Edit2: All that said, one of my favorite games of all time, Mirror's Edge, uses red guiding paint, and I kept it on. But at this point I've memorized the levels speed running them anyway, and anyway it's a kinetic game, not an immersive (rpg oriented) one, and I think it's right for the game. I'd have voted on the dev team for it. So the rules can work differently depending on the genre, which was my deeper point anyway.
henke on 4/11/2025 at 07:45
TOW2 doesn't really have any yellow paint. It does have multiple routes to objectives and leaves it up to you to identify them. Or are you talking about the objective markers? I think they're really well implemented, only occasionally pointing right at the objective, most of the time they'll just point at a general area and you'll have to read the objective and deduce who or what to interact with there. And sometimes you don't get a marker at all, just a text like "find a plumber hiding in the front lines".

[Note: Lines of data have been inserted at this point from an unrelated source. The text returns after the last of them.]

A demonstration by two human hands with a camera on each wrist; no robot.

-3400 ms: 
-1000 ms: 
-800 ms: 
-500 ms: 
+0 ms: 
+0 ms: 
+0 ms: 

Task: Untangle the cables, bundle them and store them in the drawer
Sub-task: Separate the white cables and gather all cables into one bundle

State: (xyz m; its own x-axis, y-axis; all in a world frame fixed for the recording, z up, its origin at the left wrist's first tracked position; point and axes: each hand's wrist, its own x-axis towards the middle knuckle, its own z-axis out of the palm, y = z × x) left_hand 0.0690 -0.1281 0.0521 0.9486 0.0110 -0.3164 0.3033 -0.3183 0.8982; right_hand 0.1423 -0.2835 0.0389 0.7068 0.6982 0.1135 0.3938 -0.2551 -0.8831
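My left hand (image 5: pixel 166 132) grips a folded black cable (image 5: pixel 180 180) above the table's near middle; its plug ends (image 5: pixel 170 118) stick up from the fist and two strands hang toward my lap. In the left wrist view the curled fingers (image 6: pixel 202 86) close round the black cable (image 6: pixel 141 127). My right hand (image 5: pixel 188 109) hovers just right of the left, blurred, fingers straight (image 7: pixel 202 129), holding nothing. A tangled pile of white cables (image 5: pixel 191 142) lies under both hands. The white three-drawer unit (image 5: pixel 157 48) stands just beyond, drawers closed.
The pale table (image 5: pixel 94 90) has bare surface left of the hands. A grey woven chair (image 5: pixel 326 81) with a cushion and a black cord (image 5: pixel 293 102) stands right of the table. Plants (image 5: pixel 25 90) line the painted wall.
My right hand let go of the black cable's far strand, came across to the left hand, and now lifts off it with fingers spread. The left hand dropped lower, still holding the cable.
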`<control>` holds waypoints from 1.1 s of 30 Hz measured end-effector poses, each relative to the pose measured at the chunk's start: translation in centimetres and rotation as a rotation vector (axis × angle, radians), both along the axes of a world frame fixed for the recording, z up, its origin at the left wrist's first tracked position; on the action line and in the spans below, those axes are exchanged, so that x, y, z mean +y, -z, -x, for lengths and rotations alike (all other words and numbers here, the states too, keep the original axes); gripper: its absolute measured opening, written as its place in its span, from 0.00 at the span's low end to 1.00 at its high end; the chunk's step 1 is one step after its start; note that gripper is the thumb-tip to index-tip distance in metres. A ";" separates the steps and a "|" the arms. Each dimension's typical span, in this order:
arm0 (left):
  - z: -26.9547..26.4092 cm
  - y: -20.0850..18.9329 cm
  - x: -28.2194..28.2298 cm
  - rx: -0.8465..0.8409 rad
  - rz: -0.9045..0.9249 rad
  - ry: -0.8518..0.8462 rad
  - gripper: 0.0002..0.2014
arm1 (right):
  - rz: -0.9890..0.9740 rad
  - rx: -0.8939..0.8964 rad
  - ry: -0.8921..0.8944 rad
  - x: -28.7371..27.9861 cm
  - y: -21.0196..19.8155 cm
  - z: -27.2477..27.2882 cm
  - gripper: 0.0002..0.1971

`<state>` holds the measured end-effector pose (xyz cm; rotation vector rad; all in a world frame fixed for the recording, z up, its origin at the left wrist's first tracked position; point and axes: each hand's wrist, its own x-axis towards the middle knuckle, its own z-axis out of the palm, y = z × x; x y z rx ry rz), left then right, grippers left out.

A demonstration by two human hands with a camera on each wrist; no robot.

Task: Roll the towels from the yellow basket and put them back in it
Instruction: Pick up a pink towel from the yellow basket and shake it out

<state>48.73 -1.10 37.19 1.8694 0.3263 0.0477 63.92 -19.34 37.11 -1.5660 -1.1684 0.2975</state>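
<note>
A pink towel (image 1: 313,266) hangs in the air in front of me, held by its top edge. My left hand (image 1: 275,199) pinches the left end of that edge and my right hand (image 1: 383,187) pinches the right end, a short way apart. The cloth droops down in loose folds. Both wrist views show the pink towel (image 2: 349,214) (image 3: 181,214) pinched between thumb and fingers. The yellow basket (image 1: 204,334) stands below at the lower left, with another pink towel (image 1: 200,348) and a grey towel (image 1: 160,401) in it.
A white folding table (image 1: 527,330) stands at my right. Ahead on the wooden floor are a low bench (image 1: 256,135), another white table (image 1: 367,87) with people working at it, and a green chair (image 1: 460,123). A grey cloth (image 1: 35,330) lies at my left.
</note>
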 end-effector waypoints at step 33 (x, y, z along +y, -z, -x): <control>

Sulphur on 4/11/2025 at 14:30
And anyway, yellow paint is a solution to a certain kind of problem: when your art tends to have a lot of detail crusting up the screen, visible pathways and routes tend to get crowded out by other things competing for visual attention. It's the difference between a ledge being a literal dead end and the one next to it being the path up to the next bit of the game. Horizon: Forbidden West solved this by having you ping your compass and slather entire rock faces with glowing yellow lines to tell the player what was climbable, which meant players got conditioned into pulsing it every 5 nanoseconds instead of actually just engaging with the landscape.
What's the obvious solution? Choose a stylised art direction instead like, oh I don't know, Thief or Dishonored. But if you're trying to have your game open world and with bleeding edge graphics and with scarper mechanics and various gadgets to traverse various obstacles, paint of any kind of description is obvious visual shorthand for 'let's not waste your time, broski'. Which I can appreciate is not the bestest or subtlest solution in the whole wide open world, but it's better than trying to tip-toe Aloy across a ruined window sill only to have her whoopsie-tumble across the cliff face below when it turned out that wasn't where she was supposed to go.